ELISABETH: I’m so happy that you experienced [that]. That is exactly what I could ask, if I could hope, in one of my wildest dreams, that one of my readers could feel that [technique] brought you more intimately in.
I find some readers don’t know what to do with that. Some readers are like ‘Did you just do that for fun?’ It happened organically.
Some of the first poems I happened with, I would be writing and I just want to take an axe to this and chop it up. Like ‘Some Fellas Love,’ I’d hit this boiling point of anger against this man and I wrote ‘Do you think I’m going to murder the kids?’ But that couldn’t just go on in a line. It was like, I’m hacking this thing up at the knees.
And then I liked it more and more.
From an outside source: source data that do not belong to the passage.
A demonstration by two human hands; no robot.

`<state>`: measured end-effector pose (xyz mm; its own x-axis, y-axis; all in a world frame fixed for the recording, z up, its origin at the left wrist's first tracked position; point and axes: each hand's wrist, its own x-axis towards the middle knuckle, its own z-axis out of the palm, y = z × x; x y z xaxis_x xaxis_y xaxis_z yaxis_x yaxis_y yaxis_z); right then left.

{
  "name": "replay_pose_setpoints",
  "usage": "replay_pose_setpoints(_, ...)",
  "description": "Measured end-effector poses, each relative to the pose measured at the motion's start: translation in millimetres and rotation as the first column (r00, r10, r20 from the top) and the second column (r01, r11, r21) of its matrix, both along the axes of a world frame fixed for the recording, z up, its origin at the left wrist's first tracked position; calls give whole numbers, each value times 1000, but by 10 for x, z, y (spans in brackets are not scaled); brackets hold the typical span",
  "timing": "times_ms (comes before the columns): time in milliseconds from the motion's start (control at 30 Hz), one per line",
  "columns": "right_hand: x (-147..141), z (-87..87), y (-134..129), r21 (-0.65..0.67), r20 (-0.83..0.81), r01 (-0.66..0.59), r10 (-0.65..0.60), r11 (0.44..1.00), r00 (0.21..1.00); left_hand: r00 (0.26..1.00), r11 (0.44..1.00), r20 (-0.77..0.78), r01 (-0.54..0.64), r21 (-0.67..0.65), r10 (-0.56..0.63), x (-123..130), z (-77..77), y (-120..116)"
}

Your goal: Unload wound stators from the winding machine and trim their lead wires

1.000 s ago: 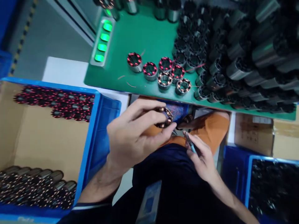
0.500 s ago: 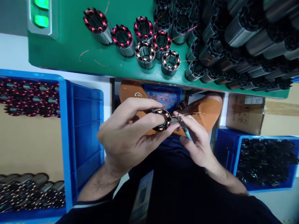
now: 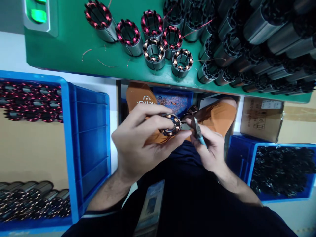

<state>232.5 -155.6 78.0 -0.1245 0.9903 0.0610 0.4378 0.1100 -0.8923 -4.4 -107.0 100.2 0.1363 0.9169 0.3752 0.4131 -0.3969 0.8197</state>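
Observation:
My left hand (image 3: 145, 138) is closed around a motor stator (image 3: 170, 124), a ring with copper windings and black slot liners. It is held over my lap, its open end tilted toward me. In my right hand (image 3: 212, 148) is a pair of wire cutters (image 3: 197, 129) with light blue handles, partly covered by the fingers. Its metal head points up, just right of the stator and apart from it. The tip of my right index finger is close to the stator's right rim, where a short wire end shows faintly.
Stators with red windings (image 3: 127, 32) and copper windings (image 3: 182, 62) stand on the green table (image 3: 66, 49), beside many dark ones on the right. Blue crates flank me: a left crate (image 3: 90, 131) with stacked stators, a right crate (image 3: 251, 171) with black parts. Below lies a blue tray (image 3: 172, 100) of wire scraps.
The cutters have moved right, away from the stator, and turned more upright. The long copper wire that stretched right from the stator no longer shows. My left hand keeps its hold.

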Motion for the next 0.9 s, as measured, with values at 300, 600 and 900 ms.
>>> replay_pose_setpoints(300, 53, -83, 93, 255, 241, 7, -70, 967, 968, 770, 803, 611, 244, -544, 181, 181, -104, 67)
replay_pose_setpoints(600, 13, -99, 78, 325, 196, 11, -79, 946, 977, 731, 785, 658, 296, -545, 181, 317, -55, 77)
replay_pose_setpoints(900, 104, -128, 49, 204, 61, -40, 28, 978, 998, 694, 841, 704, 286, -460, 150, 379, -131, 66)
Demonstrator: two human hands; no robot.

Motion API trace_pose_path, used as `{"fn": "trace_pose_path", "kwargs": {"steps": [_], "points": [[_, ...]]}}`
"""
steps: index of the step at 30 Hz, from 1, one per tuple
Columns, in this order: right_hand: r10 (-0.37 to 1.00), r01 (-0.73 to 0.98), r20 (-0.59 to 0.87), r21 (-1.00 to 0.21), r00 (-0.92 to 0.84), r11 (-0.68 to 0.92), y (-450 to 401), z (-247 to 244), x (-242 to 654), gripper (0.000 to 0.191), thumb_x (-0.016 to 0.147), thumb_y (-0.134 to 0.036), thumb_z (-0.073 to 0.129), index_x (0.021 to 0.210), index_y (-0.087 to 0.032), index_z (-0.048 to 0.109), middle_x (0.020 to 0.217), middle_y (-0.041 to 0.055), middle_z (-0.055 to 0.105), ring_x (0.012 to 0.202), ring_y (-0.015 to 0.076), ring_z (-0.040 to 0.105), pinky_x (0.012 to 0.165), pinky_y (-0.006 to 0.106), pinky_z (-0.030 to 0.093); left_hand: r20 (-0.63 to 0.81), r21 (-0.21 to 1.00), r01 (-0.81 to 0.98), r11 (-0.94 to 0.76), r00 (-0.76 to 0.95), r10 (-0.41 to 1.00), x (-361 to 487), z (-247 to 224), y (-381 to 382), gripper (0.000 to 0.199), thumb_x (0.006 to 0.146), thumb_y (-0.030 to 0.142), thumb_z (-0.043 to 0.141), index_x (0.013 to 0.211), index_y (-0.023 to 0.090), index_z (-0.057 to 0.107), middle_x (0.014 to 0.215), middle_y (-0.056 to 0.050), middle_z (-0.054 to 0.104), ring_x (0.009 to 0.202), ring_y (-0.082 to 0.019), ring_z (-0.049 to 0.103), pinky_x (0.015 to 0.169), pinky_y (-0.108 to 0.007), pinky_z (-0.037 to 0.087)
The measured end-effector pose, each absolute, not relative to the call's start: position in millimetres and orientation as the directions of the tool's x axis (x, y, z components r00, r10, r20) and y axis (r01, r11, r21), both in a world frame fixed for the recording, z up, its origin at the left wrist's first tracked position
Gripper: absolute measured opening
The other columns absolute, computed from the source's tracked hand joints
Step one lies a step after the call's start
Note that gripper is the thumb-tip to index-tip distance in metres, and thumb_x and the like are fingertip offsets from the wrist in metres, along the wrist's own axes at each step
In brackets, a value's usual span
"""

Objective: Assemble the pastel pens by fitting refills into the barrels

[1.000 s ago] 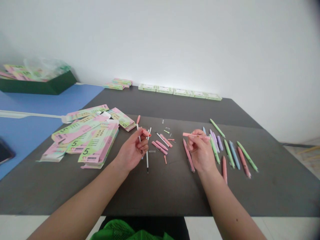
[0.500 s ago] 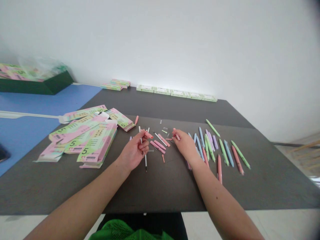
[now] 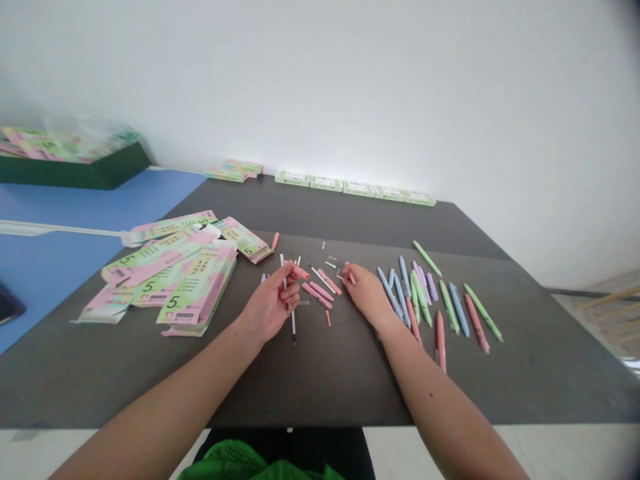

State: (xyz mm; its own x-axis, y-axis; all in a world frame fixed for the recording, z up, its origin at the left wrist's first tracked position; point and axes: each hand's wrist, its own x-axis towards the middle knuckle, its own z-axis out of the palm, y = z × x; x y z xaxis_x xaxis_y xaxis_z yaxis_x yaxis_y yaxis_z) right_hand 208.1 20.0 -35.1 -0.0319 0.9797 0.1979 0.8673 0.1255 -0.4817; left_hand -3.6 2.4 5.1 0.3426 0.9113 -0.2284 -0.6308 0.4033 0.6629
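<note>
My left hand (image 3: 274, 300) is closed on a salmon pen barrel (image 3: 300, 271), held between thumb and fingers. A white refill (image 3: 294, 327) lies just beside and under those fingers. My right hand (image 3: 366, 293) pinches a small pink pen part (image 3: 352, 278) at its fingertips. Between the hands, several pink pen pieces (image 3: 318, 293), a thin white refill (image 3: 320, 277) and small clear bits (image 3: 333, 258) lie loose on the dark table. Right of my right hand are several whole pens in blue, green, purple and red (image 3: 421, 297).
Pink and green boxes (image 3: 195, 283) lie piled at the left. A row of pale green boxes (image 3: 326, 183) and a small stack (image 3: 233, 171) stand near the wall. A dark green tray (image 3: 100, 172) with packaging sits on the blue surface (image 3: 55, 260).
My right hand has moved slightly down relative to the loose pieces, and the small part in its fingers has turned. My left hand keeps the salmon barrel almost in place. The view has shifted slightly.
</note>
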Motion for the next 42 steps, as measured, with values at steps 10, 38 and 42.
{"fn": "trace_pose_path", "kwargs": {"steps": [10, 38, 42], "points": [[0.974, 0.011, 0.168, -0.986, 0.151, 0.168, -15.4, -6.3, 196.2, 0.021, 0.074, -0.028, 0.066, 0.092, -0.023, 0.057, 0.086, 0.0007, 0.065, 0.077, 0.0158, 0.062, 0.078, 0.032, 0.047, -0.175, 0.754, -0.571, 0.325, 0.302, 0.937, -1.3, 3.7, -2.1, 0.023, 0.08, 0.034, 0.064, 0.073, 0.013, 0.062, 0.053, 0.006, 0.039, 0.041, -0.002, 0.024, 0.039, -0.015, 0.024], [0.945, 0.154, 0.24, -0.966, 0.221, 0.209, -21.2, -7.2, 195.2, 0.015, 0.074, -0.023, 0.063, 0.088, -0.023, 0.058, 0.082, -0.0006, 0.063, 0.085, 0.017, 0.062, 0.081, 0.032, 0.045, -0.162, 0.137, 0.919, -0.369, 0.389, 0.907, -3.7, -2.2, 2.6, 0.024, 0.087, 0.028, 0.043, 0.087, 0.018, 0.064, 0.085, -0.012, 0.069, 0.085, -0.026, 0.065, 0.069, -0.032, 0.043], [0.941, 0.212, 0.264, -0.952, 0.211, 0.22, -23.6, -3.6, 192.7, 0.013, 0.075, -0.023, 0.063, 0.086, -0.023, 0.059, 0.081, -0.0005, 0.063, 0.081, 0.0167, 0.061, 0.078, 0.031, 0.046, -0.069, 0.285, 0.888, -0.362, 0.396, 0.916, -7.9, 7.6, 3.9, 0.03, 0.09, 0.036, 0.041, 0.083, 0.018, 0.065, 0.079, -0.008, 0.068, 0.078, -0.022, 0.064, 0.066, -0.028, 0.041]]}}
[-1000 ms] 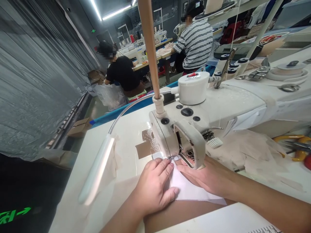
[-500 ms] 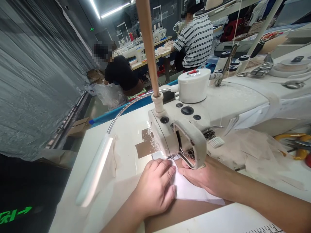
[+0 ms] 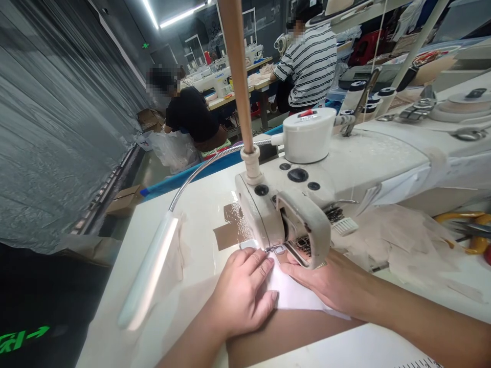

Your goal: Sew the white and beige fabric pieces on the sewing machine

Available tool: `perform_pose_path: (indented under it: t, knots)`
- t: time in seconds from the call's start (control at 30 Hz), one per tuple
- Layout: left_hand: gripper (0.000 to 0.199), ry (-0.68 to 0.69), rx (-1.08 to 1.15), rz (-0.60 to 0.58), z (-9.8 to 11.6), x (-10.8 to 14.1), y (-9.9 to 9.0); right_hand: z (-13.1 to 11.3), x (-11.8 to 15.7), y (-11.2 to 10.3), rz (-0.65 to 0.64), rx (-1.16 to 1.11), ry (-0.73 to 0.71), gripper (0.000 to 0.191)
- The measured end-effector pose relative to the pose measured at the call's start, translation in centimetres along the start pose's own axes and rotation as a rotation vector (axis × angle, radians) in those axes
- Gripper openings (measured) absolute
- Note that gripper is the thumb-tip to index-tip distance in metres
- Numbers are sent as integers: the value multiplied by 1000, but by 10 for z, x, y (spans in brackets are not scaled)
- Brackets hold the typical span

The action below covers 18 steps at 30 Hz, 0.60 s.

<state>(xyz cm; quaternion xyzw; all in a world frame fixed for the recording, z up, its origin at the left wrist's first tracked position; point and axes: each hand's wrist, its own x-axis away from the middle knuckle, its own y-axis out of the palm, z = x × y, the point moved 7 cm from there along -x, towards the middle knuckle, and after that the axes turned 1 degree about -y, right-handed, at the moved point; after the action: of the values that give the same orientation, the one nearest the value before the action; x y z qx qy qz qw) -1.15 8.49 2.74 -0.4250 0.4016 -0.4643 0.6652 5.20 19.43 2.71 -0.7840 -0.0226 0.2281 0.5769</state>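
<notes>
My left hand (image 3: 245,291) lies on a white piece of cloth (image 3: 293,294), its fingers stretched toward the needle area of a white sewing machine (image 3: 264,209). My right hand (image 3: 330,283) grips the same cloth from the other side, thumb on top; its other fingers are partly hidden behind the machine's curved guard (image 3: 320,230). Under the white cloth lies brown fabric (image 3: 291,332), reaching toward me. The presser foot comes down between my two hands, and the needle itself is hard to make out.
A lamp (image 3: 148,276) on a bendable metal neck stands left of the machine. Sheer beige scraps (image 3: 406,245) and yellow-handled scissors (image 3: 477,245) lie to the right. Thread cones (image 3: 355,94) stand behind. Two people sit farther back, one in a striped shirt (image 3: 310,66).
My hands stay almost in place on the cloth. The white cloth and brown fabric have shifted slightly away from me, toward the needle. The view has moved slightly.
</notes>
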Motion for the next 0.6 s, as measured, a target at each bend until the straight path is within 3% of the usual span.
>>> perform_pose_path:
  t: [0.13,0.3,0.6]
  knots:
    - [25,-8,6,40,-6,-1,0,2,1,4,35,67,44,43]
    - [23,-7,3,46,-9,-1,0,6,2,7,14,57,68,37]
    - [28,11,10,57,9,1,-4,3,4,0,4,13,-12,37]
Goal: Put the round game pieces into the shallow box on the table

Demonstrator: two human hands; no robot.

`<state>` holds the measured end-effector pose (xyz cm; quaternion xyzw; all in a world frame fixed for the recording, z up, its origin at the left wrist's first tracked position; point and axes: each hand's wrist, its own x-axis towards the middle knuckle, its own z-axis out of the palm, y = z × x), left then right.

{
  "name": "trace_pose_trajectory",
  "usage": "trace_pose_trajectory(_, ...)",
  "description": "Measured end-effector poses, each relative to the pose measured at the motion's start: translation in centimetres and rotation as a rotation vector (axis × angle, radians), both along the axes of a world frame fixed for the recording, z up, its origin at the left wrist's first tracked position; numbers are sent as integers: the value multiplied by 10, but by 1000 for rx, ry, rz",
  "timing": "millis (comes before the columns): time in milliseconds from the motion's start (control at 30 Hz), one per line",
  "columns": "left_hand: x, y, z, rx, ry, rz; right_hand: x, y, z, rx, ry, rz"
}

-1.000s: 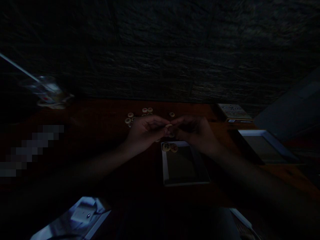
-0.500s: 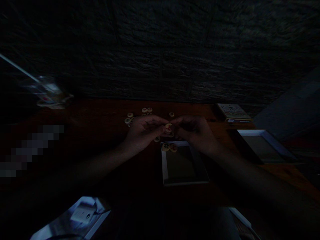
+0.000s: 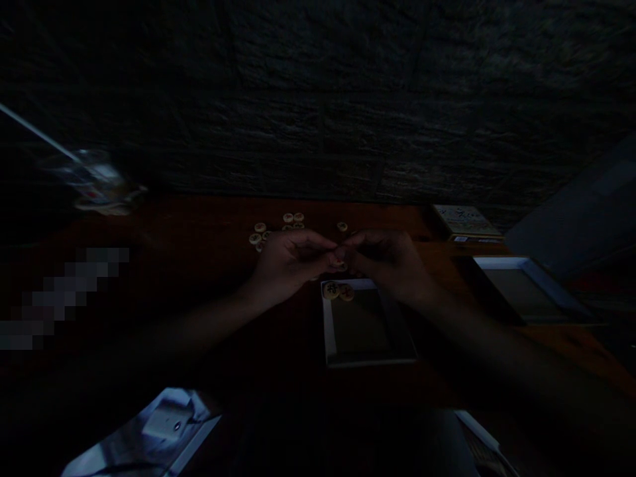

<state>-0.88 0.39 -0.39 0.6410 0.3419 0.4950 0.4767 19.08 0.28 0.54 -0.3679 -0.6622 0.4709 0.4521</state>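
Both my hands meet fingertip to fingertip just beyond the far edge of a shallow box tray (image 3: 368,363). My left hand (image 3: 285,262) is closed, thumb and fingers pinched on a round Chinese chess piece (image 3: 340,263), which is mostly hidden. From the other side, my right hand (image 3: 392,265) pinches at the same spot, its fingertips on the piece. Two more Chinese chess pieces (image 3: 331,289) lie side by side in the tray's far left corner. Several loose pieces (image 3: 260,227) are on the wooden table beyond my left hand, partly covered by it.
A single piece (image 3: 342,226) lies beyond my hands. To the right are a flat printed box (image 3: 467,222) and a second open box tray (image 3: 477,262). A clear cup with a straw (image 3: 102,179) stands at the left, near the dark stone wall (image 3: 318,119). The scene is very dim.
The red-marked piece between my fingertips has tipped and dropped slightly, so its face hardly shows now. My fingers have closed in around it. The tray pieces have stayed put.
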Motion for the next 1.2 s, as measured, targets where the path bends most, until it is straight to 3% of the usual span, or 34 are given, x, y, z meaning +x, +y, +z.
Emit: trace_pose_trajectory(1200,-2,2,-3,26,13,56,0,-1,2,29,-18,13)
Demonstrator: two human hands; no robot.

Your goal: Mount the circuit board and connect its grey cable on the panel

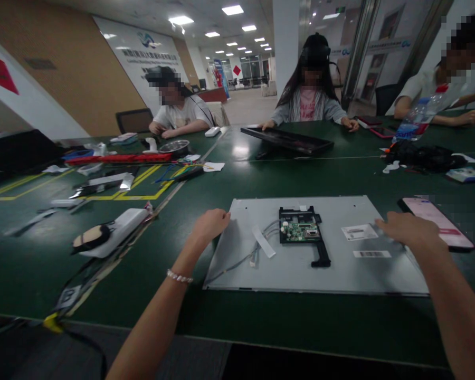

I don’t have a good explanation other than it felt right. It felt right to title this poem ‘Honeymoon’ and ask the reader to follow me down this rabbit hole into insanity I suppose, or where Sylvia was at with Ted in her marriage, in her life, like let’s go down there and we’re going to go the hard way.
LE: A pet question I have with all of my poetry friends is how do you approach line breaks in general? What does the poetic line mean to you?
ELISABETH: It’s such an important thing, isn’t it? I had a review done last week from a younger reviewer. It’s interesting to see somebody who had not read a lot of Plath, or maybe none, come at this [book] and to see how it struck them. She said something like ‘It’s really crazy but good how all the poems have totally different form.’
I really like to challenge myself. I think books where every poem is one page long with similar structure, I find that really dull on the eyes even if the writing is incredibly good. I’m not criticizing it but for me line breaks come where my ear hears them.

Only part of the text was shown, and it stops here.